Burton Hall is home to the Julian P. Kanter Political Commercial Archive

The Julian P. Kanter Political Commercial Archive at the University of Oklahoma is a depository for political television and radio commercials. The purpose of the archive is to preserve these materials while making them available for research. The Julian P. Kanter Political Commercial Archive has been designated an official project by Save America's Treasures.

==History==
In 1950, Julian P. Kanter started work in the television industry. From his time working in television, Kanter observed that most political ads were thrown away after their election cycles had ended because the candidates' campaigns often didn't ask for them back. Thus in 1956, Kanter, believing the ads were of historical importance, created a private archive from the 1952 and 1956 presidential elections. By 1983, the University of Oklahoma's communications department made space for the political communication center in Kaufmen Hall. In 1985, the University of Oklahoma and the Smithsonian Institution competed to purchase Kanter's archive, which at this point contained over 25,000 commercials.

Ultimately, the University of Oklahoma won out with a bid of $250,000 in special appropriations. Though money was part of his decision, other reasons that Kanter cited were that he liked the idea of a multi-disciplinary facility working in political communication. Another reason was that the University of Oklahoma offered to make him curator of the archive and made him an adjunct professor of political communication; contributing to education was something he'd always wanted.

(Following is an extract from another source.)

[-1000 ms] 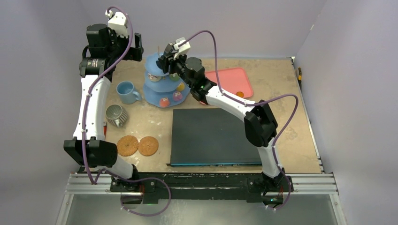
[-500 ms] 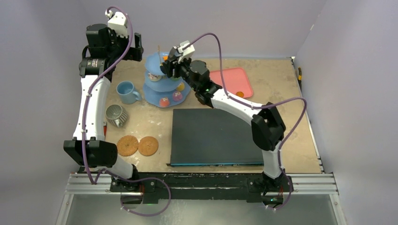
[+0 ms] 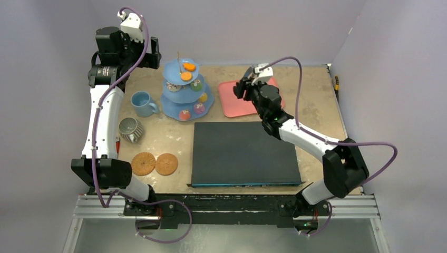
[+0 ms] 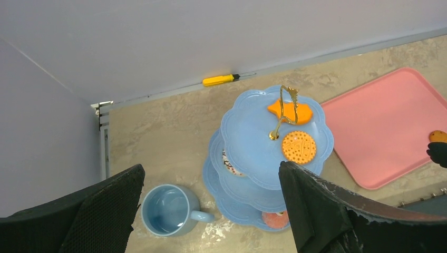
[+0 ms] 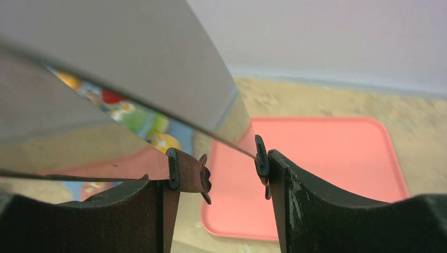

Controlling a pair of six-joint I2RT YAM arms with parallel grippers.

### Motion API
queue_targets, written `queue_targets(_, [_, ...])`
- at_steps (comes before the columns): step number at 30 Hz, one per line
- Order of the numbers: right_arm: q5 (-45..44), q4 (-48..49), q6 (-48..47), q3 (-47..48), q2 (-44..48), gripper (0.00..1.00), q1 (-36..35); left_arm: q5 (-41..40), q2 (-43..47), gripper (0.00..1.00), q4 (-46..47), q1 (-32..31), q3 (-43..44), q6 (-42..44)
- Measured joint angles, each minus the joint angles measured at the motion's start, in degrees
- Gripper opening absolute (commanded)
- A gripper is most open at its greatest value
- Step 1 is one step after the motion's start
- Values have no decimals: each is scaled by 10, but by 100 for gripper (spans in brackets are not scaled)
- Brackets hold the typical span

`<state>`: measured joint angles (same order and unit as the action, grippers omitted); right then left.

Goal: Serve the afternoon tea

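The light-blue three-tier stand [image 3: 176, 100] [image 4: 253, 142] is at the back left. Its top tier carries two orange cakes [image 3: 185, 76] [image 4: 299, 147]. Green [image 3: 196, 84], yellow [image 3: 203, 97], purple [image 3: 198, 108] and red [image 3: 184, 114] cakes sit on the lower tiers. The light-blue mug [image 3: 141, 103] [image 4: 164, 209] is empty, left of the stand. My right gripper [image 3: 246, 87] [image 5: 219, 174] hovers over the pink tray [image 3: 232, 103] [image 5: 327, 158], shut on metal tongs [image 5: 132, 79] whose black tips are apart and empty. My left gripper [image 3: 150, 55] [image 4: 211, 176] hangs open, high above the mug and stand.
One orange cake [image 4: 437, 136] lies on the tray's near edge. A black slab [image 3: 243, 153] fills the table's middle. A grey ribbed cup [image 3: 130, 129] and two round brown discs [image 3: 143, 163] lie front left. A yellow screwdriver [image 4: 219, 80] lies by the back wall.
My right arm has swung right with the tongs, from over the stand's top tier to above the pink tray. The top tier's orange cakes are now uncovered. The left arm has not moved.
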<state>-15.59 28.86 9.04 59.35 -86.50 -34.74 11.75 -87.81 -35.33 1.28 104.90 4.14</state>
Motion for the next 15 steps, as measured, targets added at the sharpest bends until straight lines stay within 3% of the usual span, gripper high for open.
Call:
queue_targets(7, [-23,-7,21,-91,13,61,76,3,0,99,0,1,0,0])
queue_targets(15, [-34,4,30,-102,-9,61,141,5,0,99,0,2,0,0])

Mr. Kanter served as the archive's curator for ten years. Kanter died on December 5, 2011.

==Today==
As of 2016, the archive holds approximately 160,000 commercials and is the most comprehensive collection of political advertisements in the world. The commercials date back to 1936 for radio and 1950 for television. More than 65% of the archive's total holdings and more than 80% of its film holdings are not found anywhere else. A refrigeration unit, kept at 35 degrees Fahrenheit preserves 5,600 political film ads. The archive contains original masters on many different formats, such as 2-inch videotape, 3/4-inch videotape, audiotape, 1-inch videotape, 16 mm film, and 1/2-inch videocassette. As a result of a grant from Save America's Treasures, the material in the archive has been digitized. A 500-gig hard drive contains ads from two of the presidential campaigns that the archive has had stored. The archive is now part of the Carl Albert Congressional Research and Studies Center's Congressional and Political Collections. The archive is located in Burton Hall on the campus of the University of Oklahoma.